He’d accepted Sid’s original offer and had intended only staying a few months until he got on his feet. But he was still here all these years later and going nowhere fast or, as his girlfriend put it, going nowhere slow.
The job back then had been a big step up for a working-class kid from Drury Lane, but where had it got him?
Brian Spinks’ common law wife was pushed in the stomach as she opened the door of the basement flat in Kentish Town, then she was punched in the face as the lad himself, Brian, was bundled out and up the steps and into the back of a grimy van that sped off up Leighton Road.
By the time the van reached York Way Brian was trussed up, thin hemp rope cutting into his wrists and ankles. And the blindfold wasn’t contributing to his well-being either.
This was not the way Brian had envisaged spending the rest of his thirtieth birthday. No, he and June were going out to get a couple of videos and some Chinese take-away and have a quiet evening in. He didn’t expect this.
‘What’s it all about?’ cried Brian who had recognised his abductors. ‘What’ve I done then?’
Phil the Enforcer stubbed out his cigarette on Brian’s neck and said, ‘You’ve upset Symphony Sid, you have. That’s enough…ain’t it?’
Brian’s screams were buried beneath the siren of a passing police car sent to investigate an attempted hold-up in an Indian corner shop somewhere on the Caledonian Road.
The Merc headed east along the Embankment.
‘There’s always some little toe-rag like Spinks who just ain’t satisfied. There always is, isn’t there?’ declared Sid.
Leo murmured agreement.
‘Shit for brains,’ added Vince, still thinking of Wells and the sea.
The van drove through the gates of the scrap-metal yard that somewhat grandiosely declared itself to passers-by in Dalston Junction as being ALBION NON-FERROUS METALS [1947] LTD. Once inside the vehicle pulled up by the docking bay and Phil and his two helpers, Kenny the Driver and Slim, picked up Spinks, manhandled him on to a sack-barrow and wheeled him over to the lift and up to the first floor.

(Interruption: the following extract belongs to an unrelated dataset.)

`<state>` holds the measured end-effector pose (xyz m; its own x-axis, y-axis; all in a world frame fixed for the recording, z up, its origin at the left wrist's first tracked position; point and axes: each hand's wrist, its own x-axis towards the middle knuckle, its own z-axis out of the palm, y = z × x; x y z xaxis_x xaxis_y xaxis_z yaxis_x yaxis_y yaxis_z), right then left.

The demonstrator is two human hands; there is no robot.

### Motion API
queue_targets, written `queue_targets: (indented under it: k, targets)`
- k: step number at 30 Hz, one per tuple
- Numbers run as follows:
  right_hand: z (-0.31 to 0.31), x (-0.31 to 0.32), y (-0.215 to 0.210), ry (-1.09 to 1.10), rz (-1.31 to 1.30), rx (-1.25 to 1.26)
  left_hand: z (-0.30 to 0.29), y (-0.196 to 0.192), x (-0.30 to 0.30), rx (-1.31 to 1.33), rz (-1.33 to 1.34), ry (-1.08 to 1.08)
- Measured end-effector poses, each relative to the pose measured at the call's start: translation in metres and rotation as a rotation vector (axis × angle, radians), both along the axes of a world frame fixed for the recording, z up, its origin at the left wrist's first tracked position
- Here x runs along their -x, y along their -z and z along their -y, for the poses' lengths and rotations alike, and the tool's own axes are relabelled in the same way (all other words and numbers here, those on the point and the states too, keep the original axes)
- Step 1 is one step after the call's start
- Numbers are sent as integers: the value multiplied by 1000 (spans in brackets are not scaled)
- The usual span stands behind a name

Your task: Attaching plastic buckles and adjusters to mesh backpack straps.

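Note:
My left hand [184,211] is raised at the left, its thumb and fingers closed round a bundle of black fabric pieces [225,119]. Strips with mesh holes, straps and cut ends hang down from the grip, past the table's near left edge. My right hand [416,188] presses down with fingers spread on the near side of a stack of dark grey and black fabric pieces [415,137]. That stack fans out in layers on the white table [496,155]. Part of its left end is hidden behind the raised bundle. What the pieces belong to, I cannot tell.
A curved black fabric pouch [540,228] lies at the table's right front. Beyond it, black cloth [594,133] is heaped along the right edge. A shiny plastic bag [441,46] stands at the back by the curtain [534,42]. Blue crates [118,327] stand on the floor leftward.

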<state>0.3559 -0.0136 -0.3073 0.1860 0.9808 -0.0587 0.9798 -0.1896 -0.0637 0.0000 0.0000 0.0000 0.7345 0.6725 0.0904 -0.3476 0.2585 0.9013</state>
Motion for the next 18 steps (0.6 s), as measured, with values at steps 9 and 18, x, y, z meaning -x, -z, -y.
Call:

‘I ain’t done nothing,’ shouted Brian prior to Kenny the Driver kicking him in the ribs.
‘You’re a transgressor, mate,’ said Phil. ‘Know that? A fuckin’ transgressor.’

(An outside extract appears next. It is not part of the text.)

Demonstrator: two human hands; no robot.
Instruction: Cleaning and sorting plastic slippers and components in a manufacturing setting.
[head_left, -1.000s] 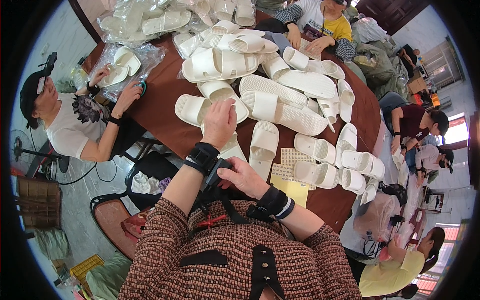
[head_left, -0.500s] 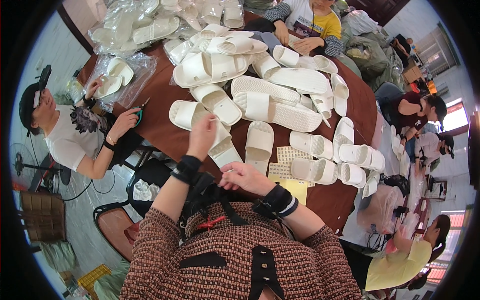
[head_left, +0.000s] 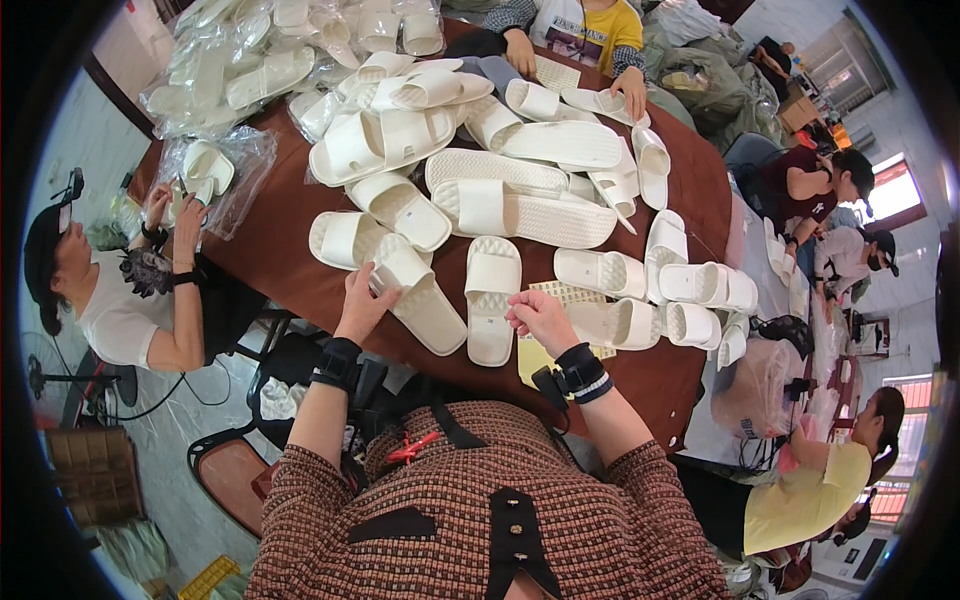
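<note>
My left hand (head_left: pixel 364 305) is at the side of a white slipper (head_left: pixel 425 300), thumb and fingers gripping the edge near its strap. That slipper lies slanted, its heel end toward me. Just right of it another white slipper (head_left: pixel 492 300) lies upright with its heel nearest me. Over its right edge hovers my right hand (head_left: pixel 541 318), fingertips pinched together; whatever they hold is too small to make out. Partly under that hand and the neighbouring slippers lie sticker sheets (head_left: pixel 568 292) and a yellow sheet (head_left: pixel 534 362).
A heap of white slippers (head_left: pixel 400 130) fills the middle of the brown-covered table (head_left: pixel 285 235). Bagged slippers (head_left: pixel 270 78) lie far left, and more slippers (head_left: pixel 710 287) to the right. Co-workers sit at the left and far side. A chair (head_left: pixel 228 480) stands lower left.
My left hand has come down to the slipper's side, and that slipper sits nearer me. My right hand has moved right. The left co-worker's scissors hand has moved toward the bagged slippers.
</note>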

The Merc pulled into the scrap-yard and Vince got out first, looked around and then signalled to Sid and Leo that it was OK for them to get out too. They then hurried across to the docking bay and into the lift.
Sid opened the door of what used to be the chairman’s office and nodded to the three droogs who silently greeted him.
‘Well done, lads,’ said Sid as he went over to Spinks who was now naked and spread-eagled with his face against the wall, his arms and wrists tied severely to Harlan No. 3 wall-anchors.
Spinks looks over his shoulder and says, ‘Hello, Mr B. They’ve got it wrong, they have.’
‘We’ve got nothing wrong,’ spits Sid. ‘You’ve not only been doing a bit of freelance work without a licence from me, you’ve also been skimming the two clubs!’
‘What me? Not me, Mr B!’
‘Yes, you. And Vince here reckons we’re down about ten grand because of your unprincipled greed…so you’re going to have to be chastised. Understand? Phil here is going to dish out a bit of medicine.’
Phil cracks a bull-whip in the air. The crack echoes throughout the room and down the passage that now echoes also with the footfalls of Harry the Chauffeur as he runs to the end office, his face red and flustered.
‘What is it?’ says Sid, turning to Harry and irritated by the interruption.
Harry gets his breath back and says, ‘Telephone in the car, boss. Very important. It’s the wife.’
Sid looks at Harry and then at Vince and then Sid walks out the room with Vince following him as the first of many lashes bites into Spinks’ back.
Miriam Blattner was sitting on the leather sofa with a telephonein one hand and a Marlboro cigarette in the other, her bright red, false fingernails glistening in the light from the angled wall-mounting behind her. Her feet were on the reproduction Louis Quinze-style coffee table and her mind was on the projected Miami holiday she was going to take later in the week with her sister (married to a ne’er-do-well on the fringes of the schmatte industry, a shlemiel according to Sid who would have a bath and forget to wash his face).
‘Sid? No, I’m fine…I just got a call from the police…I don’t know…the Kent police, down in Margate…yes…it’s Lionel…he’s dead…I got the name and number here. Call him…some police constable. Found dead this morning…I was in the middle of something…couldn’t get all the details. You phone them.’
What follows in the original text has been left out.